*Problem to work on:* For each entry below, copy the text exactly and leave out any picture.

*Recorded data:*
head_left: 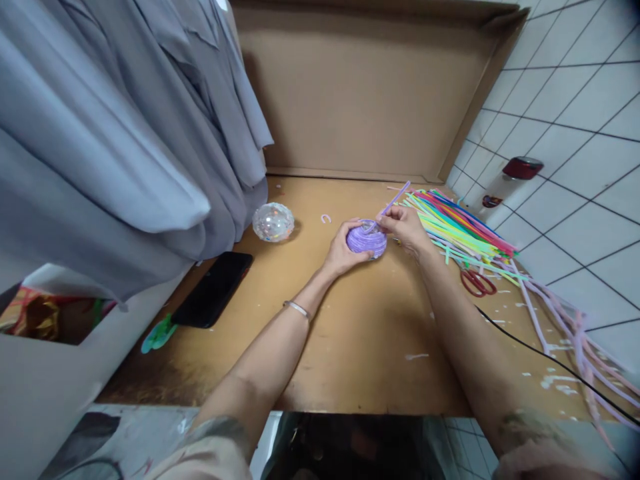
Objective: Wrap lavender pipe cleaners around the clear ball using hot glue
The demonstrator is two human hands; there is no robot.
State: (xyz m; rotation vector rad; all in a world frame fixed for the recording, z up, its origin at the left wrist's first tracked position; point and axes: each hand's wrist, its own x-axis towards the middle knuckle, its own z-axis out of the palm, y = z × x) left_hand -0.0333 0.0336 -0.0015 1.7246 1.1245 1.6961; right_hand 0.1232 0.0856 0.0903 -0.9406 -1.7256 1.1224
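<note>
A round purple ball [367, 241], wrapped in rows of fuzzy strand, is held above the middle of the wooden table. My left hand [345, 248] curls round its left side and underside, with the thumb along the front. At the ball's upper right, my right hand [403, 225] pinches a purple pipe cleaner [400, 195], whose free end points up and to the right. The fingertips of my right hand are close against the top of the ball. The ball's underside is hidden.
A clear round ball [273, 222] and a black phone [214, 290] lie at the left, beside a grey curtain [200, 133]. Coloured pipe cleaners [455, 223], red-handled scissors [479, 283] and a black cable [540, 352] are at the right. Cardboard [360, 93] stands behind.
</note>
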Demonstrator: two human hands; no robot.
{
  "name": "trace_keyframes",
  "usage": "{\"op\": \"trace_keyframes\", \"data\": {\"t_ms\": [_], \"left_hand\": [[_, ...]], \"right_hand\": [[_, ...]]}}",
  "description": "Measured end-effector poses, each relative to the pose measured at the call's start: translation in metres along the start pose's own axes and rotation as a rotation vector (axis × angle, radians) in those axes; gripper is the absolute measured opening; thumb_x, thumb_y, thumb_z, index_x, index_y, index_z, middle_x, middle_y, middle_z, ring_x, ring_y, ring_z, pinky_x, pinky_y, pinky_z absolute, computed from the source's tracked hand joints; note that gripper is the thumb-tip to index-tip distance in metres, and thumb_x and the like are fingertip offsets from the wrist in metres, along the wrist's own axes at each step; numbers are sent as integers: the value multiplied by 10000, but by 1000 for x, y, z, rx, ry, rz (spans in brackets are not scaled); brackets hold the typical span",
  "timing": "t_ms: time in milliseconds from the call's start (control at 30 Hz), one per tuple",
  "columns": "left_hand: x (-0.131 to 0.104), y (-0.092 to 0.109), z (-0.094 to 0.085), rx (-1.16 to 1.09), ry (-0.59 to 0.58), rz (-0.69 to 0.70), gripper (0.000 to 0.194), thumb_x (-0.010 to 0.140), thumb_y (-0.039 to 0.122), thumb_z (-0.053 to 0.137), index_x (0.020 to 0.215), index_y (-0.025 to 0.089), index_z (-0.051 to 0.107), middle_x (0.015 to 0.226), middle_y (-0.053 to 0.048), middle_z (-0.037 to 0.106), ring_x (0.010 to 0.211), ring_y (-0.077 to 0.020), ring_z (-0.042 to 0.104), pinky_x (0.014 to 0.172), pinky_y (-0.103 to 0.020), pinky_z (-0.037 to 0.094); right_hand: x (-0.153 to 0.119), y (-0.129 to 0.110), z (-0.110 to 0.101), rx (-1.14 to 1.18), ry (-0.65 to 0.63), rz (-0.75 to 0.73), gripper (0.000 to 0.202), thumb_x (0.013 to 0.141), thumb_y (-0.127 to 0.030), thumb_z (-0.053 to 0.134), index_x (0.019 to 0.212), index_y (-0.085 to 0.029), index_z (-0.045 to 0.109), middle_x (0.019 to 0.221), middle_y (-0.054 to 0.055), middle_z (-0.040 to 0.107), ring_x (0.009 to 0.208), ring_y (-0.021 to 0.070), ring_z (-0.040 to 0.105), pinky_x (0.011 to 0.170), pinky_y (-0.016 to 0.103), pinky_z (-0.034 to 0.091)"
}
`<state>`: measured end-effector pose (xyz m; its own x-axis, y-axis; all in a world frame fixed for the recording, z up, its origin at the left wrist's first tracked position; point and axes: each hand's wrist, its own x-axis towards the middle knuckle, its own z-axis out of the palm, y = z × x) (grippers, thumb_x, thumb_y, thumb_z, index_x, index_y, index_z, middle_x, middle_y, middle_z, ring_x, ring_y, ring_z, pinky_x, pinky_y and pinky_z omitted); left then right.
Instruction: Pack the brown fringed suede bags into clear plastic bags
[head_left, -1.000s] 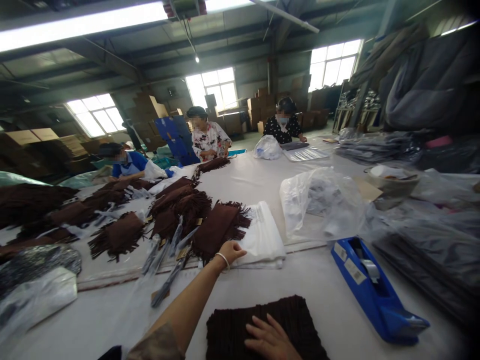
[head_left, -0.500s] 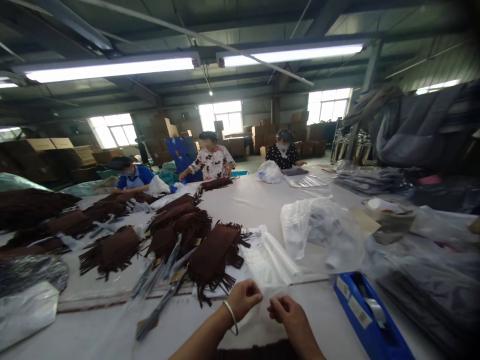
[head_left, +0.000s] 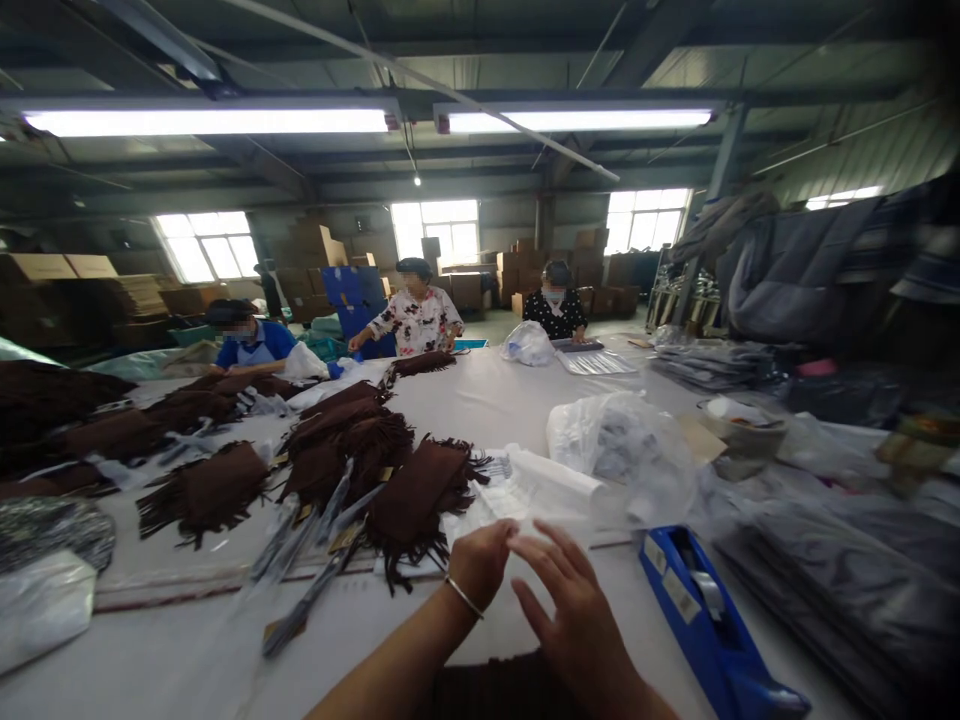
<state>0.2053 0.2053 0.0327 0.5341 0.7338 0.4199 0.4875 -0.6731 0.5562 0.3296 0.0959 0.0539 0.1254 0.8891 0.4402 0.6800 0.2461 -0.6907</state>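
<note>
My left hand (head_left: 480, 562), with a thin bracelet on the wrist, is closed on the edge of a clear plastic bag (head_left: 504, 530) lifted off a stack of flat bags (head_left: 544, 480). My right hand (head_left: 574, 612) hovers beside it with fingers spread, at the bag's near edge. A dark brown knitted piece (head_left: 495, 692) lies on the white table (head_left: 495, 400) just below both hands, mostly cut off by the frame. Brown fringed scarves (head_left: 412, 495) lie to the left of the bag stack.
A blue tape dispenser (head_left: 697, 612) sits right of my hands. Behind it are a crumpled plastic bag (head_left: 622, 455), a bowl (head_left: 742, 430) and stacks of bagged dark items (head_left: 832, 570). More brown scarves (head_left: 202, 485) cover the left. Three people (head_left: 416, 315) work at the far side.
My left hand drew back from the bag stack with a bag. My right hand left the brown knitted piece, rose to the bag and now has its fingers spread. The view tilted up.
</note>
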Motion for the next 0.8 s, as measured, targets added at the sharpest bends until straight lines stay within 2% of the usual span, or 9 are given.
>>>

*Response to this exercise:*
head_left: 
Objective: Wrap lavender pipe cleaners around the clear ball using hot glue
The demonstrator is two human hands; there is no robot.
State: (xyz m; rotation vector rad; all in a world frame fixed for the recording, z up, its origin at the left wrist's first tracked position; point and axes: each hand's wrist, its own x-axis towards the middle knuckle, its own z-axis out of the palm, y = z × x) left_hand -0.0333 0.0336 -0.0015 1.7246 1.1245 1.6961; right_hand 0.1232 0.0856 0.0903 -0.9406 -1.7256 1.1224
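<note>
A round purple ball [367, 241], wrapped in rows of fuzzy strand, is held above the middle of the wooden table. My left hand [345, 248] curls round its left side and underside, with the thumb along the front. At the ball's upper right, my right hand [403, 225] pinches a purple pipe cleaner [400, 195], whose free end points up and to the right. The fingertips of my right hand are close against the top of the ball. The ball's underside is hidden.
A clear round ball [273, 222] and a black phone [214, 290] lie at the left, beside a grey curtain [200, 133]. Coloured pipe cleaners [455, 223], red-handled scissors [479, 283] and a black cable [540, 352] are at the right. Cardboard [360, 93] stands behind.
</note>
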Demonstrator: two human hands; no robot.
{
  "name": "trace_keyframes",
  "usage": "{\"op\": \"trace_keyframes\", \"data\": {\"t_ms\": [_], \"left_hand\": [[_, ...]], \"right_hand\": [[_, ...]]}}",
  "description": "Measured end-effector poses, each relative to the pose measured at the call's start: translation in metres along the start pose's own axes and rotation as a rotation vector (axis × angle, radians) in those axes; gripper is the absolute measured opening; thumb_x, thumb_y, thumb_z, index_x, index_y, index_z, middle_x, middle_y, middle_z, ring_x, ring_y, ring_z, pinky_x, pinky_y, pinky_z absolute, computed from the source's tracked hand joints; note that gripper is the thumb-tip to index-tip distance in metres, and thumb_x and the like are fingertip offsets from the wrist in metres, along the wrist's own axes at each step; numbers are sent as integers: the value multiplied by 10000, but by 1000 for x, y, z, rx, ry, rz (spans in brackets are not scaled); brackets hold the typical span",
  "timing": "t_ms: time in milliseconds from the call's start (control at 30 Hz), one per tuple",
  "columns": "left_hand: x (-0.131 to 0.104), y (-0.092 to 0.109), z (-0.094 to 0.085), rx (-1.16 to 1.09), ry (-0.59 to 0.58), rz (-0.69 to 0.70), gripper (0.000 to 0.194), thumb_x (-0.010 to 0.140), thumb_y (-0.039 to 0.122), thumb_z (-0.053 to 0.137), index_x (0.020 to 0.215), index_y (-0.025 to 0.089), index_z (-0.051 to 0.107), middle_x (0.015 to 0.226), middle_y (-0.053 to 0.048), middle_z (-0.037 to 0.106), ring_x (0.010 to 0.211), ring_y (-0.077 to 0.020), ring_z (-0.042 to 0.104), pinky_x (0.014 to 0.172), pinky_y (-0.103 to 0.020), pinky_z (-0.037 to 0.094); right_hand: x (-0.153 to 0.119), y (-0.129 to 0.110), z (-0.110 to 0.101), rx (-1.14 to 1.18), ry (-0.65 to 0.63), rz (-0.75 to 0.73), gripper (0.000 to 0.202), thumb_x (0.013 to 0.141), thumb_y (-0.127 to 0.030), thumb_z (-0.053 to 0.134), index_x (0.019 to 0.212), index_y (-0.085 to 0.029), index_z (-0.045 to 0.109), middle_x (0.019 to 0.221), middle_y (-0.054 to 0.055), middle_z (-0.040 to 0.107), ring_x (0.009 to 0.208), ring_y (-0.021 to 0.070), ring_z (-0.040 to 0.105), pinky_x (0.011 to 0.170), pinky_y (-0.016 to 0.103), pinky_z (-0.034 to 0.091)"
}
`<state>`: measured end-effector pose (xyz m; its own x-axis, y-axis; all in a world frame fixed for the recording, z up, its origin at the left wrist's first tracked position; point and axes: each hand's wrist, its own x-axis towards the middle knuckle, its own z-axis out of the palm, y = z × x) (grippers, thumb_x, thumb_y, thumb_z, index_x, index_y, index_z, middle_x, middle_y, middle_z, ring_x, ring_y, ring_z, pinky_x, pinky_y and pinky_z omitted); left then right.
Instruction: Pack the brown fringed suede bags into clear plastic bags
[head_left, -1.000s] 
[head_left, -0.500s] 
[head_left, +0.000s] 
<state>0.2053 0.2053 0.0327 0.5341 0.7338 0.4199 0.4875 -0.6731 0.5562 0.3296 0.0959 0.0539 0.1254 0.8891 0.4402 0.6800 0.2461 -0.6907</state>
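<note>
My left hand (head_left: 480, 562), with a thin bracelet on the wrist, is closed on the edge of a clear plastic bag (head_left: 504, 530) lifted off a stack of flat bags (head_left: 544, 480). My right hand (head_left: 574, 612) hovers beside it with fingers spread, at the bag's near edge. A dark brown knitted piece (head_left: 495, 692) lies on the white table (head_left: 495, 400) just below both hands, mostly cut off by the frame. Brown fringed scarves (head_left: 412, 495) lie to the left of the bag stack.
A blue tape dispenser (head_left: 697, 612) sits right of my hands. Behind it are a crumpled plastic bag (head_left: 622, 455), a bowl (head_left: 742, 430) and stacks of bagged dark items (head_left: 832, 570). More brown scarves (head_left: 202, 485) cover the left. Three people (head_left: 416, 315) work at the far side.
My left hand drew back from the bag stack with a bag. My right hand left the brown knitted piece, rose to the bag and now has its fingers spread. The view tilted up.
</note>
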Motion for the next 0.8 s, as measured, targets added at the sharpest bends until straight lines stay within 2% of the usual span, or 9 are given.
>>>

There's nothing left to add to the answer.